Directions -
Starting at the first line of the data, please print exactly those lines through the one that holds "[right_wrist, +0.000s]", omitting every picture.

[Data excerpts]
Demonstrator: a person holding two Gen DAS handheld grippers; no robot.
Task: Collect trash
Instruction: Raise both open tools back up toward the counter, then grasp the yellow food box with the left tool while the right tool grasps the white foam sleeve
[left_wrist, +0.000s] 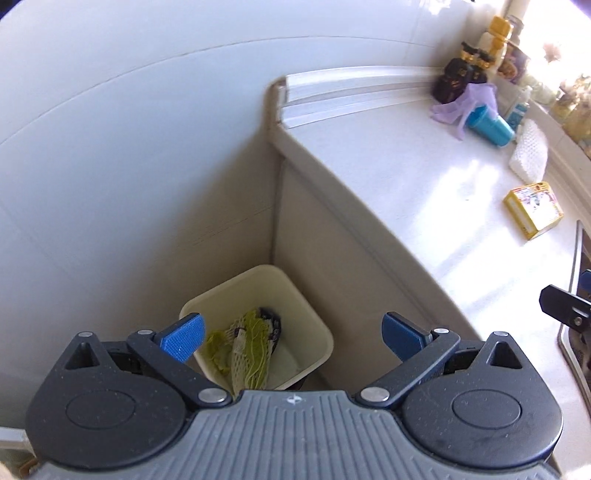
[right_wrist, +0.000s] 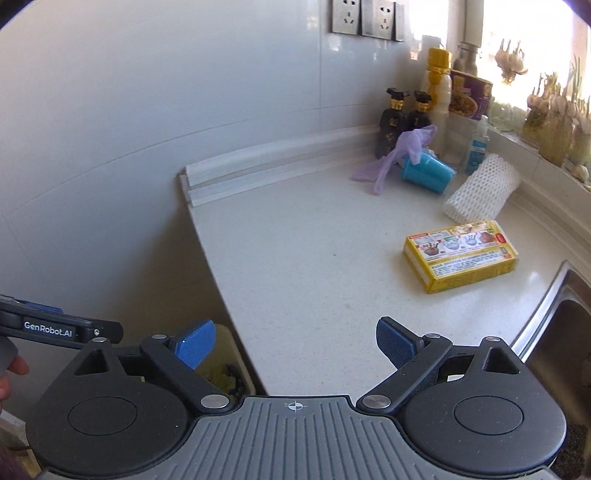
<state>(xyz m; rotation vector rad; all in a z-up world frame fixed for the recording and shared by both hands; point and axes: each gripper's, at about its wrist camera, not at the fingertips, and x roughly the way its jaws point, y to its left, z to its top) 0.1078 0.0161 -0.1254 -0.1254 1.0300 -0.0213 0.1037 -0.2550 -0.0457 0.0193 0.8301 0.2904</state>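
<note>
A cream trash bin (left_wrist: 317, 325) stands on the floor in the corner beside the counter, with green and white netting trash (left_wrist: 247, 343) inside. My left gripper (left_wrist: 291, 334) is open and empty, high above the bin. My right gripper (right_wrist: 295, 343) is open and empty over the counter's near edge. On the counter lie a yellow box (right_wrist: 460, 254) (left_wrist: 533, 208), a white foam net sleeve (right_wrist: 480, 188) (left_wrist: 530, 155), a tipped blue cup (right_wrist: 428, 171) (left_wrist: 489, 125) and a purple plastic glove (right_wrist: 395, 155) (left_wrist: 461, 101). The bin's rim (right_wrist: 231, 347) shows in the right wrist view.
Dark bottles (right_wrist: 402, 118), a yellow-capped bottle (right_wrist: 439, 81), a sanitizer bottle (right_wrist: 478, 144) and a food box (right_wrist: 471, 94) stand at the counter's back by the wall. A steel sink (right_wrist: 554, 325) is at the right. Garlic bulbs (right_wrist: 554, 107) line the windowsill. The left gripper's body (right_wrist: 55, 326) shows at the left.
</note>
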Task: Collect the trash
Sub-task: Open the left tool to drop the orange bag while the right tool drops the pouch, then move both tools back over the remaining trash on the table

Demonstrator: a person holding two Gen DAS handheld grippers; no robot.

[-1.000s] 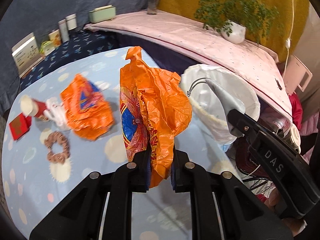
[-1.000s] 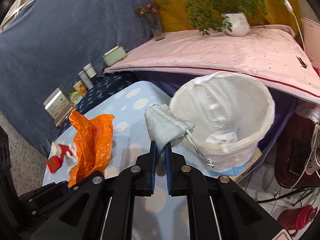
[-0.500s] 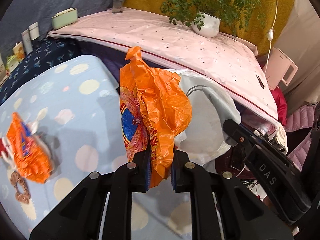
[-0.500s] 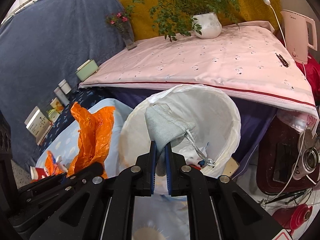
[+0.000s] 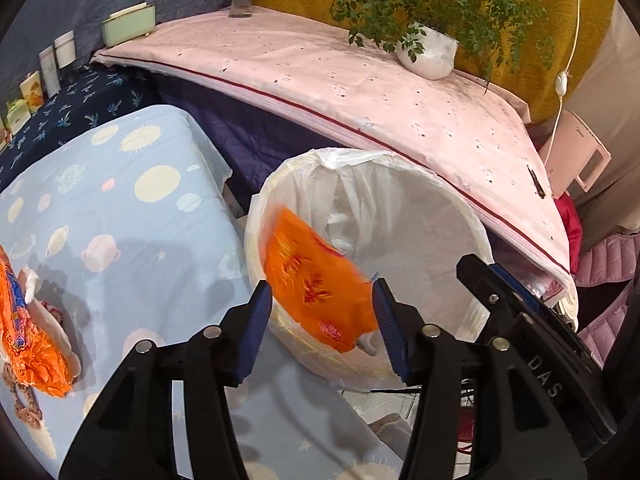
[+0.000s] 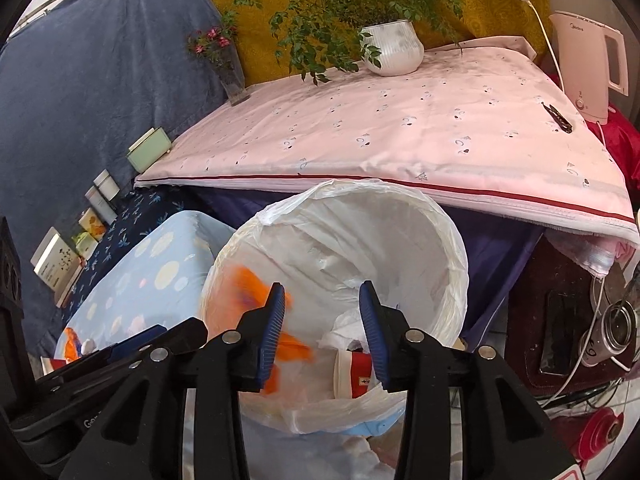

Reply -
Demonstrator: a person holding two Gen DAS handheld grippers; no robot.
Task: Collect trash
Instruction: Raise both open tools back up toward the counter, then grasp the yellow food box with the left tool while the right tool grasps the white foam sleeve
[left_wrist, +0.000s] 
[right_wrist, +0.000s] 

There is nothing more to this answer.